IF we had our 942 swapped out for Mpeg-4, would the entire unit be swapped, or just a module or something?

In any case, would Mpeg-4 give us more than the 20 hours of HD recording time we now have? That's if the harddrive stays the same at 250 gig?

*Pat*

:hi: If you will be a new subscriber to Dish, before you sign up--get a Club Dish Referral Number and save $50 on the activation (in addition to the $49.99 credit on your first bill).
PM (click on my username) me for a Referral number.


----------



## SimpleSimon (Jan 15, 2004)

bookwalk said:


> IF we had our 942 swapped out for Mpeg-4, would the entire unit be swapped, or just a module or something?
> 
> In any case, would Mpeg-4 give us more than the 20 hours of HD recording time we now have? That's if the harddrive stays the same at 250 gig?
> 
> ...


 Entire unit - the 942 is NOT upgradeable.

Yes, MPEG4 should take less disk space per minute than MPEG2.


----------



## Jacob S (Apr 14, 2002)

How much less space would MPEG-4 take up compared to MPEG-2?


----------



## Ron Barry (Dec 10, 2002)

That all depends on compression settings used to deliver the MPEG-4 stream.

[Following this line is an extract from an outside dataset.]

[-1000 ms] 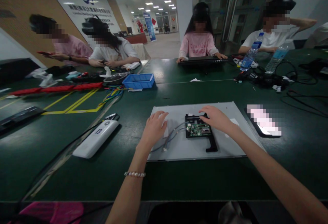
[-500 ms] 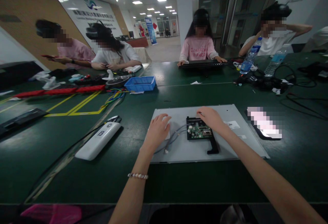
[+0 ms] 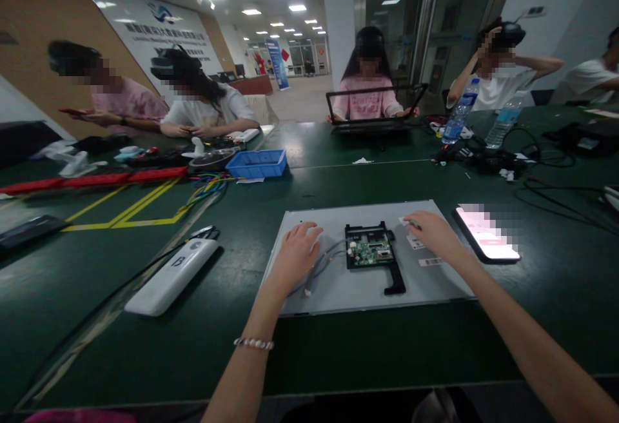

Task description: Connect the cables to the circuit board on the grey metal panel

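Observation:
A flat grey display panel lies on the green table in front of me. On its middle rests a black plastic bracket carrying a green circuit board. Grey cables run leftward from the board and pass under my left hand. That hand is over the panel's left side, fingers apart and lightly bent, holding nothing visible. Right of the bracket, above the panel's white labels, is my right hand. Its fingers are pinched together, with a small dark bit at the tips too small to name.
A white power bank with a cable lies left of the panel, a lit phone right of it. Farther off are a blue basket, coloured wires and water bottles. Across the table, a person holds a black frame.
My right hand has moved right, from the bracket's upper edge to above the labels. My left hand stays over the panel's left side. The person opposite has raised a black frame.

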Motion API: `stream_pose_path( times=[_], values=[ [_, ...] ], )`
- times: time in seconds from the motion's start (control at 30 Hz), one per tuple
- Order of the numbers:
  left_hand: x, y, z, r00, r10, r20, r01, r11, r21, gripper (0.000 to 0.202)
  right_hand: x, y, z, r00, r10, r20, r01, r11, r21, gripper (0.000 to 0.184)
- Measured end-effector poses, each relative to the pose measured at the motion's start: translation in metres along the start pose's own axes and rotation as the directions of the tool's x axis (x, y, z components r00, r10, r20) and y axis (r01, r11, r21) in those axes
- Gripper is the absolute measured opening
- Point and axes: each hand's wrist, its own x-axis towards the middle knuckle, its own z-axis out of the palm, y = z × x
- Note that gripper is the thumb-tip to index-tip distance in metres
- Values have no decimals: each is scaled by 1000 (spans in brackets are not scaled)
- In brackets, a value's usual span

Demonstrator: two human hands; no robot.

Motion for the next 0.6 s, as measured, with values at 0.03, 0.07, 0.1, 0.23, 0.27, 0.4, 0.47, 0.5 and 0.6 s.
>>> stream_pose_path(
  times=[0.03, 0.07, 0.1, 0.23, 0.27, 0.4, 0.47, 0.5, 0.6],
  values=[
    [0, 1, 0, 1000, 1, -1, -1, 1000, -2, 30, -2, 2, -2, 1000, 16, 0, -16, 999, 31, 29],
    [0, 2, -1, 1000, 4, 0, -4, 1000, -2, 30, -4, 5, -4, 999, 35, 1, -35, 998, 59, 30],
    [0, 3, -1, 1000, 8, 2, -8, 1000, 1, 30, -6, 9, -6, 998, 60, 7, -60, 995, 85, 30],
    [1, 5, -1, 1000, 21, 19, -22, 1000, 21, 31, -14, 20, -9, 983, 166, 79, -178, 965, 192, 34],
    [1, 6, -1, 999, 23, 25, -24, 999, 25, 31, -15, 20, -9, 980, 171, 98, -189, 959, 211, 36],
    [2, 7, 2, 999, 26, 38, -27, 999, 29, 31, -17, 15, -7, 983, 139, 117, -161, 966, 205, 36],
    [2, 7, 3, 999, 28, 41, -29, 999, 25, 31, -17, 11, -6, 983, 134, 128, -157, 970, 187, 35],
    [2, 7, 4, 999, 31, 42, -32, 999, 22, 31, -17, 10, -7, 981, 136, 136, -160, 970, 182, 34],
    [2, 8, 4, 998, 37, 45, -38, 999, 11, 31, -17, 10, -7, 979, 148, 144, -172, 969, 178, 33]
  ],
)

I have always been rather skeptical on the promise of delivering the same PQ as a much reduced rate.

Well I would say if you were able to put 4 channels where 2 was before, the conclusion would be 2x on the drive. So you could go from 20 to 40. If you were to go for 2 channels per trans to 6 then that would be a 3x improvement. In any case it should be a step up on HD recording space. 

The 64 dollar question will PQ be the same, less, or better. THat is the one I am very curious about.


----------



## StevenD (Nov 6, 2004)

Also, hard drive prices drop every day. They may start putting larger hard drives in the newer models as well.


----------



## gijohn (Jun 1, 2005)

Any guesstimates with an MPEG4 DVR/HD box?? Are we talking about 6 months? 18 months?


----------



## normang (Nov 14, 2002)

i say 18 months


----------



## Jacob S (Apr 14, 2002)

By the time the reciever swap would occur the hard drive space will have increased by probably 50-100% plus if we get 2-3 times as many channels with the new compression then we could see 3-4 times as much space in which Dish Network may use for multiple tuners sharing that one hard drive and/or additional interactivity and games stored on the hard drive and more movies on demand. They could have a four room setup with a fifth tuner dedicated to downloading movies and information to the hard drive for each room to access when they want. Could software be downloaded from the satellite as a file in order to get a movie or game a bit quicker than what you could recieve it by recording it live as it would do now?


----------